You are assuming the plaintext password email is traveling the exact same path as the email with the zip file and that there is text in the emails that links the password email to that zip file/email in an explicit way that a sniffer can use when examining thousands of emails. On the other hand, unencrypted information i a single email does not have to be correlated with anything and the sniffing can broaden its search beyond the term password.

As in, you don’t send both emails yourself from your email client, but they are sent from different mail servers to begin with? I suppose that would decrease the chances, yes. Eventually they’d still have to converge towards the same receiving server in order to get delivered successfully, though, and then presumably anybody with access to that inbox (like any admin who works at the receiving server) could see the timestamps close together and put two and two together.

So, yeah, maybe somewhat safer than a single unencrypted email, but still kinda strange.

Also kinda unfortunate/nutty that every company has to reinvent this sort of thing for themselves, to different degrees of security, either through a portal or some other convoluted scheme. It’s 2025 and we still don’t have a widespread standard for secure message exchange…

That part’s easy: Same sender, same recipient, close proximity in time, one contains a zip file, and the other contains a nonsense string. It’s pretty easy to deduce the connection from all of that. Assuming any sniffer sniffs both of them, of course. In fact, there has to be text in the emails linking them to each other, or the end recipient couldn’t figure out what to do, either.
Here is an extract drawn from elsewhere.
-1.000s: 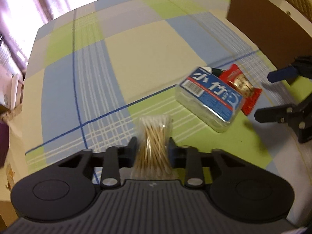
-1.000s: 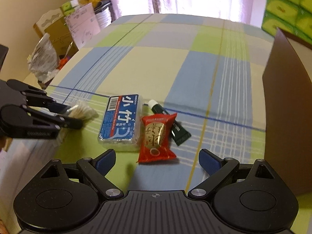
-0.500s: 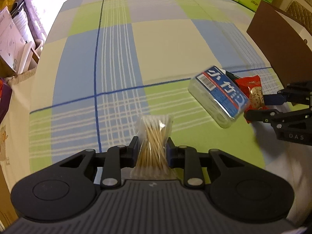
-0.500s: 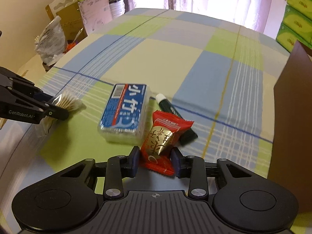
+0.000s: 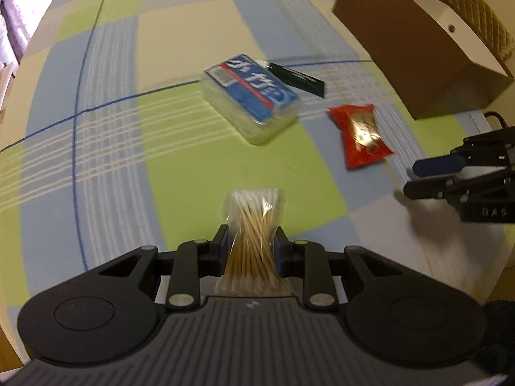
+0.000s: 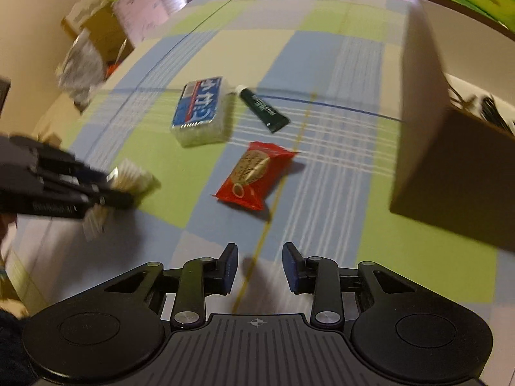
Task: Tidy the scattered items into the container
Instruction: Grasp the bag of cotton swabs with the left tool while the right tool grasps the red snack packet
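Checked green, blue and cream cloth [image 5: 180,167] over the bench; brown container [image 5: 415,51] at right edge. Left claw [image 5: 251,251] pinched on cotton swab bag [image 5: 254,225], sticks pointing forward. Right claw [image 6: 260,268] parted, empty, short of red packet [image 6: 254,175].

A matt woven checked cloth in green, blue and cream [image 5: 180,167] covers the surface. The crinkly clear plastic bag of wooden-stemmed cotton swabs [image 5: 252,225] glints. The red glossy foil snack packet [image 6: 254,175] shines gold at its middle. The clear plastic box with a blue paper label [image 5: 252,96] looks smooth; the brown cardboard box [image 5: 415,51] matt.
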A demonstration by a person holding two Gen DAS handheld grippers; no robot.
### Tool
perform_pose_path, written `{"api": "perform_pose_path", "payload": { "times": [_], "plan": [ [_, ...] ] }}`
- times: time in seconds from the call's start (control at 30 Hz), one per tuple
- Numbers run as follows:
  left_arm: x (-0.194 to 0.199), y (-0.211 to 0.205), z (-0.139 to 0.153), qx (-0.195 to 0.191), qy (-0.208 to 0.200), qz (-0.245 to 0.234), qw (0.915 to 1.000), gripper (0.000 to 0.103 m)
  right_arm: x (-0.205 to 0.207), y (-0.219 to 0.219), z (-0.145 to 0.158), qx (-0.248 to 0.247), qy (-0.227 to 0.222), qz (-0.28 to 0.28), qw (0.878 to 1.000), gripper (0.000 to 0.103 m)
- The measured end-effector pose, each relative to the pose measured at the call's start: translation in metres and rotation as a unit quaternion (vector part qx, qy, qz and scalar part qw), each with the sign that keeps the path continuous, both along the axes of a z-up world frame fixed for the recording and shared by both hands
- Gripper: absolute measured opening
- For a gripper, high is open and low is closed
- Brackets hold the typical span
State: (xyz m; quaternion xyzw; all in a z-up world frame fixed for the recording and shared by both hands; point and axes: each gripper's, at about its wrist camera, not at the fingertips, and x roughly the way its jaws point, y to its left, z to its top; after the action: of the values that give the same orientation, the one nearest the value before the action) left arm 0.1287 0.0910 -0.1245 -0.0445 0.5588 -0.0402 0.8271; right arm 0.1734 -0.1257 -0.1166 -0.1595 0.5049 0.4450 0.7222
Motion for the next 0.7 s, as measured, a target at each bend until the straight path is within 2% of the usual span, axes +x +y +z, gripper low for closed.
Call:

I’ve done that before, but I send the password over a different medium. Text, slack, voice, etc.

Where I work uses a commercial software/device that provides for secure and encrypted file transfer “over email”. Scare quotes, because the file lives on a secure website, and never travels over SMTP.

From my perspective, I login to the site, upload a file, and then use the interface to compose an email to any address. If the recipient is someplace else, then they receive instructions on how to retrieve the file. Anyone with access to the recipient’s email account will be able to retrieve the file.

If someone wants to send me a file, they can create an account that can send emails and files to any of our addresses.

I’ve never had anyone complain they can’t get their file. There are also some sanity checks, like I know when they download the file, and it is then deleted after a time.

So anyway, it doesn’t have to be reinvented, just purchased. There may be free platforms that do similar. Some years ago a similar platform had some very widely reported vulnerabilities that let anyone download the transmitted files. This the lead to more hacks. Doesn’t mean these types of systems should be avoided, just that security is a process, not an endpoint.

The sum of all of this isn’t so much that email needs to be replaced, but that people need to stop using it to send files.

I complain all the time. Just last week I told my financial guy “please stop sending me messages through your web page. Just send me an email please.”